The listing below should be written out again word for word, please.

==================================================

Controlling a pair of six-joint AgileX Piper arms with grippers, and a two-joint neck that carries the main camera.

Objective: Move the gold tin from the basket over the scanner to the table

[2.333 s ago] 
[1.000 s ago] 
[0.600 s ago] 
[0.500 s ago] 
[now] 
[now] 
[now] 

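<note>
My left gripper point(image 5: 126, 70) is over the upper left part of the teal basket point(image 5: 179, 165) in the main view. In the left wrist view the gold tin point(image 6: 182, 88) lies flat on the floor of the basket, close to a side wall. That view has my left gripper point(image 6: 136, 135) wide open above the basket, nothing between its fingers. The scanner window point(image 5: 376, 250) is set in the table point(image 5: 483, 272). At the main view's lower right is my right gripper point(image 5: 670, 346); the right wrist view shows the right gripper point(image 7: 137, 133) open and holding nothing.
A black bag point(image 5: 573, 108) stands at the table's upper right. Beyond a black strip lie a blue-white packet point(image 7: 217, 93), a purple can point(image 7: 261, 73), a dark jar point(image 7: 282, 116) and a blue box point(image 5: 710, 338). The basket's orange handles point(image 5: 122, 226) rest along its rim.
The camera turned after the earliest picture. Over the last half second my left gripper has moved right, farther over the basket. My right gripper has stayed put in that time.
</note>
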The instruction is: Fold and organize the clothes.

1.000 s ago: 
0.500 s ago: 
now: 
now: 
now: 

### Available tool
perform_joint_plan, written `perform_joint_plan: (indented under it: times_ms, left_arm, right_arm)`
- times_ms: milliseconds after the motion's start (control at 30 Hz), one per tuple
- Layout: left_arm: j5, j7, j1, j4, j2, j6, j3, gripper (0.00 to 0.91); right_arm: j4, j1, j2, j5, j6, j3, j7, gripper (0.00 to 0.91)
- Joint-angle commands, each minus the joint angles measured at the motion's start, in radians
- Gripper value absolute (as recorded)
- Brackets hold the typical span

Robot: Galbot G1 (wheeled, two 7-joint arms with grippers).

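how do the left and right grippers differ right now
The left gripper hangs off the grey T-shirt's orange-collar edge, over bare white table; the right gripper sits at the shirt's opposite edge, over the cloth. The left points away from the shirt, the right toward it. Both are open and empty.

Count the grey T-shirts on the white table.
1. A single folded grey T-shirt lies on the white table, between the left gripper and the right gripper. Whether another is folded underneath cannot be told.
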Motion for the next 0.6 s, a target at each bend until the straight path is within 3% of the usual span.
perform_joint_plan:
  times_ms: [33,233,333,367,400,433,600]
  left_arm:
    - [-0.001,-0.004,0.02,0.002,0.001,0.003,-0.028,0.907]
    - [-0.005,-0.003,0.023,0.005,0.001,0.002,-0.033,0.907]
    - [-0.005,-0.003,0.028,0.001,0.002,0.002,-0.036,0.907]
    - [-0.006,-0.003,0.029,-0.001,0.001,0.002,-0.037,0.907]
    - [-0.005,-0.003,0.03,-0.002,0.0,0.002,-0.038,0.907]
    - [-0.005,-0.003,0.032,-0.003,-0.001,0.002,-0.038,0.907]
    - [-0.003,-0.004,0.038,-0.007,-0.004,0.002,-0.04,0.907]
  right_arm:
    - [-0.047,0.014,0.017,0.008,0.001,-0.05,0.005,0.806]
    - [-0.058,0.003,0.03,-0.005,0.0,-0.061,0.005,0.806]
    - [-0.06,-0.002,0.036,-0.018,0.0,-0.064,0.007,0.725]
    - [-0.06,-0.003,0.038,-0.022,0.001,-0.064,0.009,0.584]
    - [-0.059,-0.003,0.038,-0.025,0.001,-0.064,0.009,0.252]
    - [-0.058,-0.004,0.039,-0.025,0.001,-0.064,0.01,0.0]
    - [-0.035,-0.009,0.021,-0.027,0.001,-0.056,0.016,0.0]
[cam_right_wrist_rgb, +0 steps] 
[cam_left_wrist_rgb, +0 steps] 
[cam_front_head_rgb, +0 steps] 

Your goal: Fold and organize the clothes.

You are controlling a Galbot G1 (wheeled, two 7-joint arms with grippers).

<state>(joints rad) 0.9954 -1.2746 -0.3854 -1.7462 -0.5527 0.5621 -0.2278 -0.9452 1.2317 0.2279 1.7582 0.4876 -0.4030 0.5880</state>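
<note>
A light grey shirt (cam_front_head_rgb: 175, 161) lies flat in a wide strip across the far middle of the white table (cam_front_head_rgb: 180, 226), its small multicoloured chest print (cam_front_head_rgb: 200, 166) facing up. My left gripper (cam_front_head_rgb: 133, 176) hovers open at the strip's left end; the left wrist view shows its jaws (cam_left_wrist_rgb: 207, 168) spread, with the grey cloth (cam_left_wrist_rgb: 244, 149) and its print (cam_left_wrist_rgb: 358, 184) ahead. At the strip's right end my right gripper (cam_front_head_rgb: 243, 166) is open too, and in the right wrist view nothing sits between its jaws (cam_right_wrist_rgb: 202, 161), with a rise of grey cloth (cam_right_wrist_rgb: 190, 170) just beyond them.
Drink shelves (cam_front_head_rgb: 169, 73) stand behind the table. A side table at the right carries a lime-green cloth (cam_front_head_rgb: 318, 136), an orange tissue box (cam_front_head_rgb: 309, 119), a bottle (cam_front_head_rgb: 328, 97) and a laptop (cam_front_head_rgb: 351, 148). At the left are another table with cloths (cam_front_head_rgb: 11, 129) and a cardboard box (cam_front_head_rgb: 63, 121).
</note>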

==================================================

#### Solution for this exercise
Controlling a pair of six-joint AgileX Piper arms with grippers, and a two-joint neck that carries the main camera.

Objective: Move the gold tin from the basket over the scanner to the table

[2.333 s ago] 
[1.000 s ago] 
[0.600 s ago] 
[0.500 s ago] 
[now] 
[now] 
[now] 

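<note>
My left gripper point(image 5: 126, 70) is over the upper left part of the teal basket point(image 5: 179, 165) in the main view. In the left wrist view the gold tin point(image 6: 182, 88) lies flat on the floor of the basket, close to a side wall. That view has my left gripper point(image 6: 136, 135) wide open above the basket, nothing between its fingers. The scanner window point(image 5: 376, 250) is set in the table point(image 5: 483, 272). At the main view's lower right is my right gripper point(image 5: 670, 346); the right wrist view shows the right gripper point(image 7: 137, 133) open and holding nothing.
A black bag point(image 5: 573, 108) stands at the table's upper right. Beyond a black strip lie a blue-white packet point(image 7: 217, 93), a purple can point(image 7: 261, 73), a dark jar point(image 7: 282, 116) and a blue box point(image 5: 710, 338). The basket's orange handles point(image 5: 122, 226) rest along its rim.
The camera turned after the earliest picture. Over the last half second my left gripper has moved right, farther over the basket. My right gripper has stayed put in that time.
</note>
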The instruction is: Fold and organize the clothes.

1.000 s ago: 
0.500 s ago: 
now: 
now: 
now: 

### Available tool
perform_joint_plan, written `perform_joint_plan: (indented under it: times_ms, left_arm, right_arm)`
- times_ms: milliseconds after the motion's start (control at 30 Hz), one per tuple
- Layout: left_arm: j5, j7, j1, j4, j2, j6, j3, gripper (0.00 to 0.91); right_arm: j4, j1, j2, j5, j6, j3, j7, gripper (0.00 to 0.91)
- Joint-angle commands, each minus the joint angles measured at the motion's start, in radians
- Gripper value absolute (as recorded)
- Brackets hold the typical span

Robot: Galbot G1 (wheeled, two 7-joint arms with grippers).

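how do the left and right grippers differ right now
The left gripper hangs off the grey T-shirt's orange-collar edge, over bare white table; the right gripper sits at the shirt's opposite edge, over the cloth. The left points away from the shirt, the right toward it. Both are open and empty.

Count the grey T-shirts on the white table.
1. A single folded grey T-shirt lies on the white table, between the left gripper and the right gripper. Whether another is folded underneath cannot be told.
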Motion for the next 0.6 s, a target at each bend until the straight path is within 3% of the usual span.
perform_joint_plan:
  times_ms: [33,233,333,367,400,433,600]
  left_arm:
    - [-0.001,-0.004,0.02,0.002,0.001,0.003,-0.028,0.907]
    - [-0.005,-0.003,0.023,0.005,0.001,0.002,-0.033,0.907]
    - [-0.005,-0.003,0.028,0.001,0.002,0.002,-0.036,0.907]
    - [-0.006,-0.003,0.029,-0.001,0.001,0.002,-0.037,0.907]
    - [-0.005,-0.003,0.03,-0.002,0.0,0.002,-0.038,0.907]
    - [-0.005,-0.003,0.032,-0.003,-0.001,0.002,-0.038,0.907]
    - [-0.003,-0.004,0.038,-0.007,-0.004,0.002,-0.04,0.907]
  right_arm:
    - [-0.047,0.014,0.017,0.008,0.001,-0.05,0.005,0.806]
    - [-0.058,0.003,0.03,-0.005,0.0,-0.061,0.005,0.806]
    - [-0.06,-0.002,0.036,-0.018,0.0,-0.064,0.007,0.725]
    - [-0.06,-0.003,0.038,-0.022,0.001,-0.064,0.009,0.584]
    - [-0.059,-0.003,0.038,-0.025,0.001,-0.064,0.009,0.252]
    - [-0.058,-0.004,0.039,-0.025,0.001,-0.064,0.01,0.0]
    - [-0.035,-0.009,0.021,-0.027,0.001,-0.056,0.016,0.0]
[cam_right_wrist_rgb, +0 steps] 
[cam_left_wrist_rgb, +0 steps] 
[cam_front_head_rgb, +0 steps] 

Your goal: Fold and organize the clothes.

You are controlling a Galbot G1 (wheeled, two 7-joint arms with grippers).

<state>(joints rad) 0.9954 -1.2746 -0.3854 -1.7462 -0.5527 0.5621 -0.2278 -0.9452 1.2317 0.2279 1.7582 0.4876 -0.4030 0.5880</state>
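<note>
A light grey shirt (cam_front_head_rgb: 175, 161) lies flat in a wide strip across the far middle of the white table (cam_front_head_rgb: 180, 226), its small multicoloured chest print (cam_front_head_rgb: 200, 166) facing up. My left gripper (cam_front_head_rgb: 133, 176) hovers open at the strip's left end; the left wrist view shows its jaws (cam_left_wrist_rgb: 207, 168) spread, with the grey cloth (cam_left_wrist_rgb: 244, 149) and its print (cam_left_wrist_rgb: 358, 184) ahead. At the strip's right end my right gripper (cam_front_head_rgb: 243, 166) is open too, and in the right wrist view nothing sits between its jaws (cam_right_wrist_rgb: 202, 161), with a rise of grey cloth (cam_right_wrist_rgb: 190, 170) just beyond them.
Drink shelves (cam_front_head_rgb: 169, 73) stand behind the table. A side table at the right carries a lime-green cloth (cam_front_head_rgb: 318, 136), an orange tissue box (cam_front_head_rgb: 309, 119), a bottle (cam_front_head_rgb: 328, 97) and a laptop (cam_front_head_rgb: 351, 148). At the left are another table with cloths (cam_front_head_rgb: 11, 129) and a cardboard box (cam_front_head_rgb: 63, 121).
</note>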

There is nothing further to the answer.